» EXERCISE DETAILS
Please report every line from the material that contains the word "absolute".

» DATASET CONTENT
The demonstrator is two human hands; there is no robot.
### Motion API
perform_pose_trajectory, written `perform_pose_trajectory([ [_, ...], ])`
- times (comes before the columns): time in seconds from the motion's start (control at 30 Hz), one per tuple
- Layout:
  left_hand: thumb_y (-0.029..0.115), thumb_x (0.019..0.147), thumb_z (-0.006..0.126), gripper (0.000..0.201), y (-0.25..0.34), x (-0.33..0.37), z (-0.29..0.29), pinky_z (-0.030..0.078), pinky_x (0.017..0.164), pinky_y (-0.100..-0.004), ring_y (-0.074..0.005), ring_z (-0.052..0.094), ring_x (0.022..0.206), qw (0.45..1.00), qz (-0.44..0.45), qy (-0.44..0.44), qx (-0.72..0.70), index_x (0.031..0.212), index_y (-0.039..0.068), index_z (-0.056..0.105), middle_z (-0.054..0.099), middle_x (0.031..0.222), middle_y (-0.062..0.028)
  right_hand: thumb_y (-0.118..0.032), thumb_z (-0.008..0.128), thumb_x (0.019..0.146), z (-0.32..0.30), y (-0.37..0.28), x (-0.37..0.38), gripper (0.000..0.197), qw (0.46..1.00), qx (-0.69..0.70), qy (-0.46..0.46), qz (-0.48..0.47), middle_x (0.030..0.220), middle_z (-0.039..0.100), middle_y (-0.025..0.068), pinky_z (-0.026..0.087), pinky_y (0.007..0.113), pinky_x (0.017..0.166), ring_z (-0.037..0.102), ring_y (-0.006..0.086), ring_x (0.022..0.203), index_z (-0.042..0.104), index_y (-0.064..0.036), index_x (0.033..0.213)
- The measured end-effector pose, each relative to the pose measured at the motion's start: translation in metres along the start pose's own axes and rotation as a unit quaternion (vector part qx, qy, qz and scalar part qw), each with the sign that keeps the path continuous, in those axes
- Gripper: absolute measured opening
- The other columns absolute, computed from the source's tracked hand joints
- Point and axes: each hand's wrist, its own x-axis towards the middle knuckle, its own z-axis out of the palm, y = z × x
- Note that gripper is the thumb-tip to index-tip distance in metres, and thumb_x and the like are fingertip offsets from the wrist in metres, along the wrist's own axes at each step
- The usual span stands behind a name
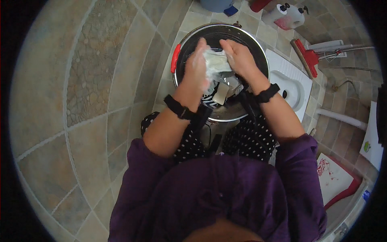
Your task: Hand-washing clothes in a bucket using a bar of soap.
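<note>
And here's the white cloth (217,61), dripping with suds, up above the metal basin (238,113), nearer its far rim than its near one! The left hand (196,67) has its fingers bent loosely round the cloth's left side, blurred, so how tightly I can't tell; over on the right, the right hand (240,58) has its fingers curled closed on the opposite edge. That two-sided hold likely holds the fabric spread, and being over the basin lets drips fall inside. Below, toward the near rim, a pale bar (220,94) lies by striped fabric (208,101), handily within reach. Red handle (175,58) on the left rim!
</note>
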Motion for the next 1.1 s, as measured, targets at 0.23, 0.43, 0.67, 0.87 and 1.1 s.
perform_pose_trajectory([
  [0.23, 0.041, 0.095, 0.039, 0.042, 0.012, 0.006, -0.008, 0.043, 0.091, -0.037, -0.0206, 0.055, 0.105, 0.96, 0.035, 0.041, 0.275, 0.116, 0.007, 0.054, 0.051, 0.124, -0.0092, -0.022, 0.066, 0.078, -0.029, -0.016, 0.003, 0.025, 0.978, 0.09, 0.027, -0.188, 0.091, 0.057, 0.0135, 0.044, 0.034, 0.072, 0.055, 0.0259, 0.087, 0.059, 0.0012, 0.082],
  [0.43, 0.046, 0.094, 0.041, 0.039, -0.02, 0.016, -0.043, 0.05, 0.074, -0.0335, -0.0143, 0.057, 0.094, 0.971, 0.006, -0.23, 0.065, 0.107, 0.012, 0.054, 0.056, 0.102, -0.0031, -0.028, 0.063, 0.08, 0.019, -0.081, -0.03, 0.03, 0.979, 0.116, -0.027, -0.166, 0.078, 0.054, 0.0174, 0.043, 0.042, 0.066, 0.054, 0.0383, 0.076, 0.053, -0.0005, 0.08],
  [0.67, 0.044, 0.094, 0.041, 0.034, -0.014, -0.009, -0.025, 0.052, 0.064, -0.0344, -0.0147, 0.062, 0.08, 0.97, 0.059, -0.074, 0.224, 0.099, 0.014, 0.056, 0.061, 0.087, -0.0006, -0.022, 0.056, 0.086, 0.046, -0.057, -0.031, 0.023, 0.986, 0.024, 0.09, -0.139, 0.072, 0.057, 0.018, 0.044, 0.043, 0.06, 0.055, 0.0393, 0.068, 0.053, -0.0015, 0.075],
  [0.87, 0.032, 0.093, 0.047, 0.021, -0.03, 0.014, -0.015, 0.052, 0.073, -0.0369, -0.017, 0.062, 0.086, 0.996, -0.078, 0.026, -0.036, 0.101, 0.014, 0.056, 0.061, 0.097, -0.0032, -0.029, 0.053, 0.083, 0.025, -0.026, -0.012, 0.027, 0.989, -0.047, 0.129, -0.056, 0.074, 0.058, 0.0224, 0.045, 0.047, 0.062, 0.057, 0.0417, 0.071, 0.057, -0.0033, 0.075],
  [1.1, 0.031, 0.096, 0.039, 0.028, -0.031, 0.004, 0.004, 0.051, 0.077, -0.0362, -0.0198, 0.061, 0.087, 0.997, -0.07, 0.016, 0.004, 0.103, 0.01, 0.056, 0.061, 0.1, -0.0053, -0.029, 0.051, 0.085, 0.008, -0.004, 0.005, 0.027, 0.989, -0.037, 0.083, 0.12, 0.078, 0.061, 0.0206, 0.046, 0.041, 0.067, 0.06, 0.0357, 0.076, 0.06, -0.0037, 0.081],
])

» ANSWER SECTION
- Gripper: absolute measured opening
- The other columns absolute, computed from the source's tracked hand joints

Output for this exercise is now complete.